INSTRUCTIONS TO FOLLOW: Every line below between the one holding "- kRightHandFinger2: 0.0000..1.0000" and the one holding "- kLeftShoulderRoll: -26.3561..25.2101", inclusive, should be copied exactly, and no other line.

RECORDED DATA:
- - - - - - -

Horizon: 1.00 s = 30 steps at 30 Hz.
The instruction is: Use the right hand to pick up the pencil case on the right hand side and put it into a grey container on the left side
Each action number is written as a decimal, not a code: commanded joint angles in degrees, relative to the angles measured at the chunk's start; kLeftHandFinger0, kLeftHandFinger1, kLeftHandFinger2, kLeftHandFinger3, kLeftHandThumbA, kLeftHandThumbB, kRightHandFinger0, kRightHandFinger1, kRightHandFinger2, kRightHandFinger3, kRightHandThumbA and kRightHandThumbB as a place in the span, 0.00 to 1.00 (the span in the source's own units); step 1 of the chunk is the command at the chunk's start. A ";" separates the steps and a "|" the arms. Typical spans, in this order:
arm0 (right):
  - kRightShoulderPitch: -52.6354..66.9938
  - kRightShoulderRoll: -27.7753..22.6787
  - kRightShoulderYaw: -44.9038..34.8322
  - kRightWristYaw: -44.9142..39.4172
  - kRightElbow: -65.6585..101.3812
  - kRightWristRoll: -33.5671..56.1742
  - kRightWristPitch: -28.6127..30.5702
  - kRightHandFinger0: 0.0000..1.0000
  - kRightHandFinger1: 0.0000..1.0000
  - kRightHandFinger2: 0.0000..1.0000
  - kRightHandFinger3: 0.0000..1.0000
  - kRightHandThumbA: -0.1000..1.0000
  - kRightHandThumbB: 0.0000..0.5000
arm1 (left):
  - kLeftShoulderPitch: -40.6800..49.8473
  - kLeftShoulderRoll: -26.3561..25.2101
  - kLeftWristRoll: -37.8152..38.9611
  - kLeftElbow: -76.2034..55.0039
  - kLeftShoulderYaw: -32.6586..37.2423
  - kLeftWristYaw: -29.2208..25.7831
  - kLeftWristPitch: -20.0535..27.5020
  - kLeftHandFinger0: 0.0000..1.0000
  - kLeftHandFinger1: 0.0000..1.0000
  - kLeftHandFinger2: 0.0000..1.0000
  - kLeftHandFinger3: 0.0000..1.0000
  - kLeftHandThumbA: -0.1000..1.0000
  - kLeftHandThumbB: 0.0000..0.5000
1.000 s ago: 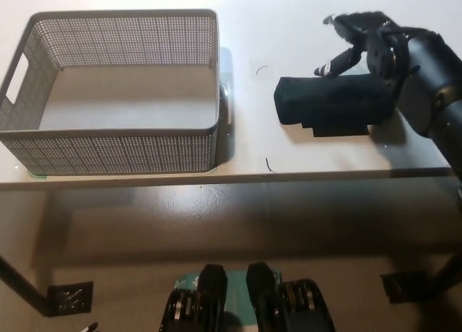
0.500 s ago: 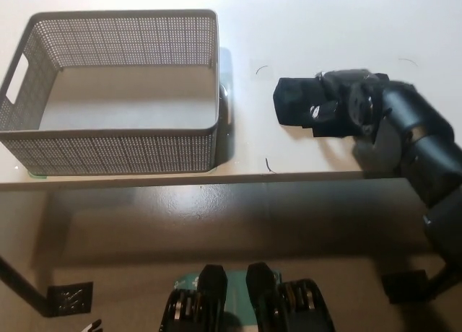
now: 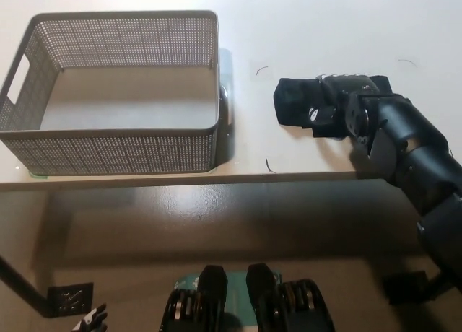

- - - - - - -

YOUR SOLUTION:
  - kRightHandFinger2: 0.0000..1.0000
  - kRightHandFinger3: 0.0000..1.0000
  - kRightHandThumbA: -0.1000..1.0000
  - kRightHandThumbB: 0.0000..0.5000
arm1 (left):
  - kLeftShoulderPitch: -40.6800..49.8473
  - kLeftShoulderRoll: -26.3561..25.2101

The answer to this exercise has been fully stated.